# What you are asked to do:
Scan the records for the word "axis". Return each line where it is found.

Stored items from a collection
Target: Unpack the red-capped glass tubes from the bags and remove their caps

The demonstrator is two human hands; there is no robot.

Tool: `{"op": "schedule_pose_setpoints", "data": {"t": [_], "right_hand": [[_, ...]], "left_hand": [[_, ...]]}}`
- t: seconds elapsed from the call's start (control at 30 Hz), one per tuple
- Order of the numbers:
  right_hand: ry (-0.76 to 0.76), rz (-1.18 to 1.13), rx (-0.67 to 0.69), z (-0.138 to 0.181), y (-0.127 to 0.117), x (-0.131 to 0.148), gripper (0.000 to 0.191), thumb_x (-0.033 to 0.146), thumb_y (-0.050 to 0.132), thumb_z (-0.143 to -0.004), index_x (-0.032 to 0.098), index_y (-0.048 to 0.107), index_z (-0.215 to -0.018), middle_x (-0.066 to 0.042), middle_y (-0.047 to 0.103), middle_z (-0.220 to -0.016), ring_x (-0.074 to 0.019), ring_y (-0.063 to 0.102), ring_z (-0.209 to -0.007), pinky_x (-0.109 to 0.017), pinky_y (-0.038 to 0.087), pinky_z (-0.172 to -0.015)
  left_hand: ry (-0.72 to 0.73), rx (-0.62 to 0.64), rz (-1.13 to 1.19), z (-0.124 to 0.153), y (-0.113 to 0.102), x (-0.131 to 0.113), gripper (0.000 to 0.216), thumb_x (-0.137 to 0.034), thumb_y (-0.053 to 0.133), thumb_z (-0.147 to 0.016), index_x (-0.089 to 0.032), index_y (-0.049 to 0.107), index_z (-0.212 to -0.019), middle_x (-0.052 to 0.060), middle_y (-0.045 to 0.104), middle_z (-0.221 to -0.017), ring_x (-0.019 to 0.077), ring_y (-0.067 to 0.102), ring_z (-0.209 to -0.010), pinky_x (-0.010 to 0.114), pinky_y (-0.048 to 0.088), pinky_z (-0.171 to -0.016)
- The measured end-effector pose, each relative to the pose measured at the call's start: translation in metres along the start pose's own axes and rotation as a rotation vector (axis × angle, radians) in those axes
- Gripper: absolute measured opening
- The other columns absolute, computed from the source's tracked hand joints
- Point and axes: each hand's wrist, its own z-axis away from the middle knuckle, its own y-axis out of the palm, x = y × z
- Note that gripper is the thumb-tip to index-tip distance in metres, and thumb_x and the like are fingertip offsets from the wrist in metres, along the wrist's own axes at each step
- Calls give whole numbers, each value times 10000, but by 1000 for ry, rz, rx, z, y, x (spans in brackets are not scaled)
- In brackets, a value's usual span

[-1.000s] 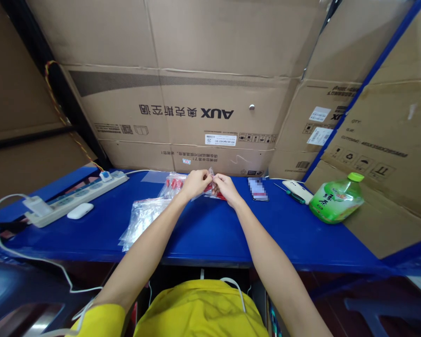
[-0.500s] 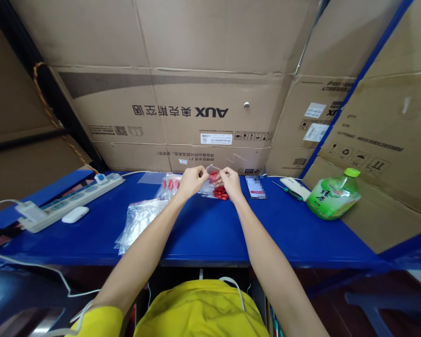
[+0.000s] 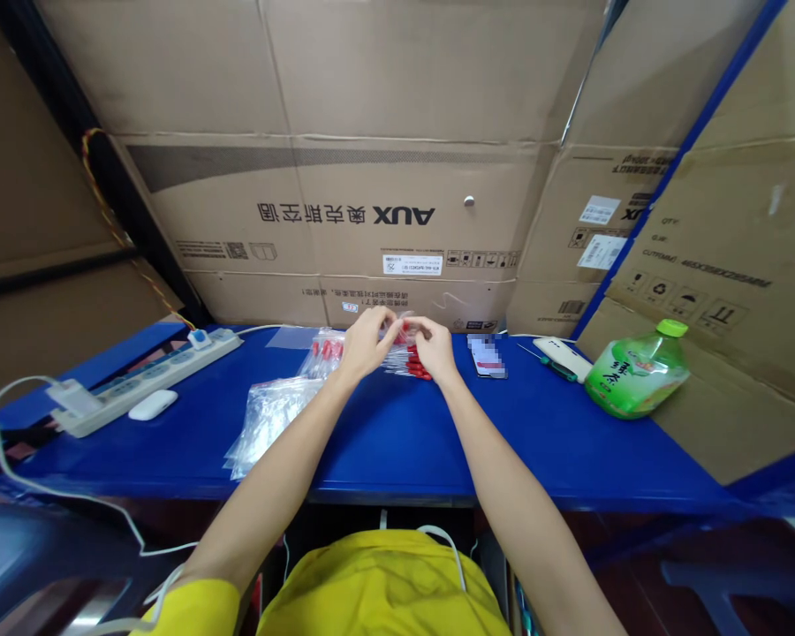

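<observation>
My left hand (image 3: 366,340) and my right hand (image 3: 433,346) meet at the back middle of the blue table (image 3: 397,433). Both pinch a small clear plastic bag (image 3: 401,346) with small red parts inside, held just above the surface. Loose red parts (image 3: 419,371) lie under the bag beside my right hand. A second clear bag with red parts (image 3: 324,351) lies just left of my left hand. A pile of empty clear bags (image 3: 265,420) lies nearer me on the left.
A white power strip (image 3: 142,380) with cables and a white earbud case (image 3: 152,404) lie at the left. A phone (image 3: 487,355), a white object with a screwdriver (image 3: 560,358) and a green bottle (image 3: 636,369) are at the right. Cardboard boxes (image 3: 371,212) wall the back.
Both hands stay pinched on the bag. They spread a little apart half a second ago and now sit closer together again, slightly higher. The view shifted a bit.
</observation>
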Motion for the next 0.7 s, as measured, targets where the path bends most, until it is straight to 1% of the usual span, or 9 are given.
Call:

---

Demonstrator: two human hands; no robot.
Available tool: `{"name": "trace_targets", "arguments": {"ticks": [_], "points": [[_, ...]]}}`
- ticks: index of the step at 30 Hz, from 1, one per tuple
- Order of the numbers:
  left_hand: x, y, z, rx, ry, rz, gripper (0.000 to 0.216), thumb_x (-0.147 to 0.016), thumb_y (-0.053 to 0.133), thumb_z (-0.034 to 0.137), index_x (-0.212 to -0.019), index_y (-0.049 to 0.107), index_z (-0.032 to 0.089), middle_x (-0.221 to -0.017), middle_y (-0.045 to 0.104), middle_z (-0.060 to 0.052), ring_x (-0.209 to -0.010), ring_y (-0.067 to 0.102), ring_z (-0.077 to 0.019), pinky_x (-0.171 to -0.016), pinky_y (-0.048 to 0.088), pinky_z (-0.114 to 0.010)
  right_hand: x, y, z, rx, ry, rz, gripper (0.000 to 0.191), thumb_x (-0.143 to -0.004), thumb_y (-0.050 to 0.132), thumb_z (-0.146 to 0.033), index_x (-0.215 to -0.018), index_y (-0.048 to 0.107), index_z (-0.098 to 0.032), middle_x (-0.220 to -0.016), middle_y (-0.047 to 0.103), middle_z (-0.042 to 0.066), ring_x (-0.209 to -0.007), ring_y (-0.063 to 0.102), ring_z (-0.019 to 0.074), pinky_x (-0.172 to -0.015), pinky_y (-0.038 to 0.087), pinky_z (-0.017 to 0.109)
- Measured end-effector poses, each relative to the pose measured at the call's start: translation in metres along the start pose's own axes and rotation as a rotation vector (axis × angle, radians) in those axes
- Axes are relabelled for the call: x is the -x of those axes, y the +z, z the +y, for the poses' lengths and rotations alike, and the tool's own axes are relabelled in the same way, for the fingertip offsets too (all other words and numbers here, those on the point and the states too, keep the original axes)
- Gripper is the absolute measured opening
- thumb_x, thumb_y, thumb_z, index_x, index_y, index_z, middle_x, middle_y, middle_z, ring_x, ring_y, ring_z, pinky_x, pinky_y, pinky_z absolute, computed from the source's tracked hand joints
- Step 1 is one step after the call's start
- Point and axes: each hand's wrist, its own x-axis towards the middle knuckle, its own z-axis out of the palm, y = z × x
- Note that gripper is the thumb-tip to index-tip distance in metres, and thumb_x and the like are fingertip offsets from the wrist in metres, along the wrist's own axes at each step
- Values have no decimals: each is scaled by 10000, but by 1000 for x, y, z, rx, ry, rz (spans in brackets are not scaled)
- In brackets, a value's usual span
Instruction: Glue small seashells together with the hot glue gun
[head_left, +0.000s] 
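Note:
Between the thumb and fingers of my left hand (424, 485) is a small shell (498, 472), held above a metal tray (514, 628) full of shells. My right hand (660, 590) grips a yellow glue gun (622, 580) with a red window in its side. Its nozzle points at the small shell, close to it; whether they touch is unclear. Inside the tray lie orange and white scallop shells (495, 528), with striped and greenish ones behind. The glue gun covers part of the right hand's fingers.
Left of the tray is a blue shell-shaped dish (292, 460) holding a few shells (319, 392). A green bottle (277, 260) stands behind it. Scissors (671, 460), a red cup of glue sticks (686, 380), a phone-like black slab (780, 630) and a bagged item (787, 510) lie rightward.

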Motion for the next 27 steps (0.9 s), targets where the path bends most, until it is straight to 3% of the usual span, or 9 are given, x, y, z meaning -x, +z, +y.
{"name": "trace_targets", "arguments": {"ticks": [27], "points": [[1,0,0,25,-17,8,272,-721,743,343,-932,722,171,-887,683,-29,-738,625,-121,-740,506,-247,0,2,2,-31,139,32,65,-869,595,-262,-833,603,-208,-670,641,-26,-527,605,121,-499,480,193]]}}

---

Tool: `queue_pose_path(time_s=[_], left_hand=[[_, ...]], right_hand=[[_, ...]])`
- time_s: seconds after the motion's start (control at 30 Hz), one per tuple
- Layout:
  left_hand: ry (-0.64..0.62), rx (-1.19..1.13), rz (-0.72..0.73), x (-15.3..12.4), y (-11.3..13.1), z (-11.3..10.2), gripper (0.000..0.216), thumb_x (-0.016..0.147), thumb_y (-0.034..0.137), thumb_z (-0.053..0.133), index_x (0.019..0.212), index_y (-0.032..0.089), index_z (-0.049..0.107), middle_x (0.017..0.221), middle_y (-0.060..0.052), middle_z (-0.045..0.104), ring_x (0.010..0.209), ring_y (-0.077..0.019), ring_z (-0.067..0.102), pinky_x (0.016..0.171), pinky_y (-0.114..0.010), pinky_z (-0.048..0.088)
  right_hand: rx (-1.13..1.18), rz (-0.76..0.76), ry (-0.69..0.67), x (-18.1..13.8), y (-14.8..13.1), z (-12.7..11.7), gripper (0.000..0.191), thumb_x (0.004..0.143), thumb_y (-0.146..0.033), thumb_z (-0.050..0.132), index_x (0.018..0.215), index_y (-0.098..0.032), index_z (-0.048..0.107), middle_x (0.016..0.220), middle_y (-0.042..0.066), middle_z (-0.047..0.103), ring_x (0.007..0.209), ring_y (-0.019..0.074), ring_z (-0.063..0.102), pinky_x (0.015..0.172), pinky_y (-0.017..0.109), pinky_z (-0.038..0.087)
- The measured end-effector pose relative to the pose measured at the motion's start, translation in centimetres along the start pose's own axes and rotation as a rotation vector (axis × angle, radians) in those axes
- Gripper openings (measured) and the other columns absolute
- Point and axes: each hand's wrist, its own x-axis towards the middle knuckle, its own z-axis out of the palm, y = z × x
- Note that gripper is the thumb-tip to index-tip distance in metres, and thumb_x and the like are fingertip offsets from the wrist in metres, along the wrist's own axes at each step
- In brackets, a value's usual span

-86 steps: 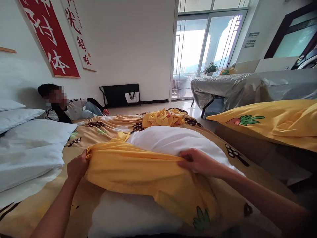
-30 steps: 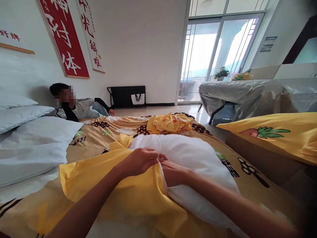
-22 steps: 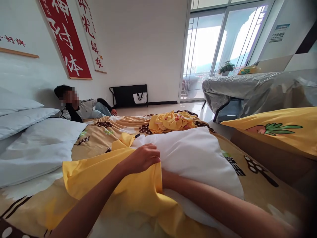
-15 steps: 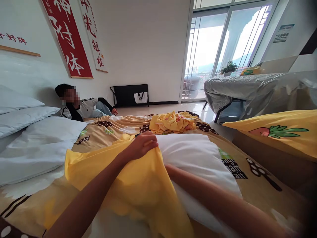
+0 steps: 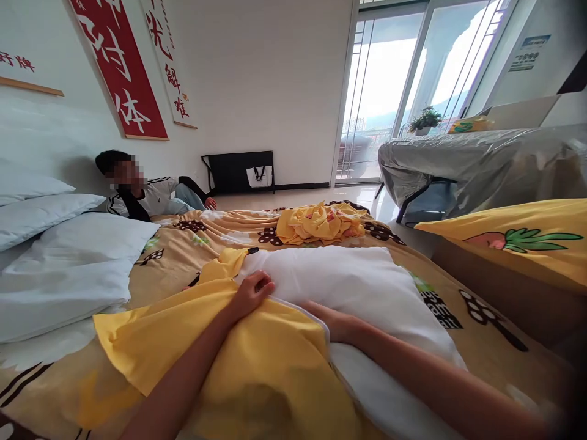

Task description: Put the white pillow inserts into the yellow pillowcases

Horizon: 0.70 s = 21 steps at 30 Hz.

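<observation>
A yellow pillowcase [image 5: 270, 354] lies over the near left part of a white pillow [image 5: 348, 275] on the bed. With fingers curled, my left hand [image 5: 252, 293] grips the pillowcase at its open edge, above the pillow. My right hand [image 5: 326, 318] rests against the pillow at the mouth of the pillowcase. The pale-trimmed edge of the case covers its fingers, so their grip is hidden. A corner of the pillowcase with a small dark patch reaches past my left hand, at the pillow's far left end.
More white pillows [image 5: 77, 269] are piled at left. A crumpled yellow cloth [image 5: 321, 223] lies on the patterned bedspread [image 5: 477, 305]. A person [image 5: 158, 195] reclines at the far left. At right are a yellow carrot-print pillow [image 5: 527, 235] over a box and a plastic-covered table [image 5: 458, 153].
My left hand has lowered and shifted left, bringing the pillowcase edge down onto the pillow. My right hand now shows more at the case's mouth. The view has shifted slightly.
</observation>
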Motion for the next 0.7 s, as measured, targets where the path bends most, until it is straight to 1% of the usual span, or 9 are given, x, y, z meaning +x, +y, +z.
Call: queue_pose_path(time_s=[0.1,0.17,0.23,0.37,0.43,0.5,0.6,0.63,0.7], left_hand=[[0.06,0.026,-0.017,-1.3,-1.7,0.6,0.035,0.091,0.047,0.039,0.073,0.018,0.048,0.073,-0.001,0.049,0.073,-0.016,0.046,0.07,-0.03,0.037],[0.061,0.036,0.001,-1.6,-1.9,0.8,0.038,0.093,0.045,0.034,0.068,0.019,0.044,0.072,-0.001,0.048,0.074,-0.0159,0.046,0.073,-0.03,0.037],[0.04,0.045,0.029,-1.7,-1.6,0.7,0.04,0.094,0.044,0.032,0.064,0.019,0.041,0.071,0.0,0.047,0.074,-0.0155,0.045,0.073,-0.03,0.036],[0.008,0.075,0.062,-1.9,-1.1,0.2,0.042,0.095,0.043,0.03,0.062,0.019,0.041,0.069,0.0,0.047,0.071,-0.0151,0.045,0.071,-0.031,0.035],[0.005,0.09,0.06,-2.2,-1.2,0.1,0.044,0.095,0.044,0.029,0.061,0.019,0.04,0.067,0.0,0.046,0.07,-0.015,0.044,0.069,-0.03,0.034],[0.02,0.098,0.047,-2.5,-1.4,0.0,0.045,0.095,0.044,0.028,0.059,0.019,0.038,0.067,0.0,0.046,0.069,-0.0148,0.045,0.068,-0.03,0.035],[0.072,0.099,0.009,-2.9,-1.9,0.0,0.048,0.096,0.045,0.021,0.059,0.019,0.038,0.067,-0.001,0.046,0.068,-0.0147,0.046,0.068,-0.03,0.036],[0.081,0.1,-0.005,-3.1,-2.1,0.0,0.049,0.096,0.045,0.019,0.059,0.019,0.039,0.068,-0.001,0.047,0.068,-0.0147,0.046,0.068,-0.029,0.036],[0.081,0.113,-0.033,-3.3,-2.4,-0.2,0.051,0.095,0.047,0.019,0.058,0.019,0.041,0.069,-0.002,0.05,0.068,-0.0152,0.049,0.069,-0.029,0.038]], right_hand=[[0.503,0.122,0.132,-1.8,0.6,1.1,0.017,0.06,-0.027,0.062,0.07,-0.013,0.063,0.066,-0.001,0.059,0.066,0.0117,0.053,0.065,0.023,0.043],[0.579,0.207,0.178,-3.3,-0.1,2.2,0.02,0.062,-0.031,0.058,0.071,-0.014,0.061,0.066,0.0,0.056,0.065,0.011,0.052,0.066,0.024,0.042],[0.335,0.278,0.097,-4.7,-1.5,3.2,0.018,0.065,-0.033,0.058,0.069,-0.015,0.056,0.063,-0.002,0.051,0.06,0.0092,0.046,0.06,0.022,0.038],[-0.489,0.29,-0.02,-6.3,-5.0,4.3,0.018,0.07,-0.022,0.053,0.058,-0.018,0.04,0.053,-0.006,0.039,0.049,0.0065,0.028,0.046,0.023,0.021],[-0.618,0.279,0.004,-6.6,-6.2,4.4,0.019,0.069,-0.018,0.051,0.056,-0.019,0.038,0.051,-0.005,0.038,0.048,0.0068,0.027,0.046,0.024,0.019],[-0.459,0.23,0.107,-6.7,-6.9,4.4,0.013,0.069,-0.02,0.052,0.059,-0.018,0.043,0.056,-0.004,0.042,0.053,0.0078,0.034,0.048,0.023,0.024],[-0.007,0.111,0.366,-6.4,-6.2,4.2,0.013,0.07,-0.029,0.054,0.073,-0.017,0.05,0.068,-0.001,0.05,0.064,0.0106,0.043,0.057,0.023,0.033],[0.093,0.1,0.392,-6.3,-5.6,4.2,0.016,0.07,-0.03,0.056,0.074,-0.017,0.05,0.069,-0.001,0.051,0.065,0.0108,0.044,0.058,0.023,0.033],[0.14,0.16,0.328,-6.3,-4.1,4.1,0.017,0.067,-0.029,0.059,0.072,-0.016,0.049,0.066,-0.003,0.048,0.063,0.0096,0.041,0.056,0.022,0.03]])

# Task output:
- The measured end-effector pose, each relative to the pose measured at the call's start: translation in metres along the start pose's own axes and rotation as a rotation vector (axis × angle, radians) in those axes
- Point and axes: each hand's wrist, its own z-axis away from the middle knuckle, its own y-axis out of the palm, x = y × z
- Measured end-effector poses, each relative to the pose measured at the call's start: translation in metres along the start pose's own axes and rotation as a rotation vector (axis × angle, radians) in those axes
- Point and axes: each hand's wrist, its own x-axis towards the middle knuckle, its own z-axis out of the palm, y = z × x
- The measured end-effector pose relative to the pose measured at the motion's start, translation in centimetres along the start pose's own axes and rotation as a rotation vector (axis × angle, radians) in those axes
- Point and axes: each hand's wrist, its own x-axis towards the middle knuckle, its own z-axis out of the palm, y = z × x

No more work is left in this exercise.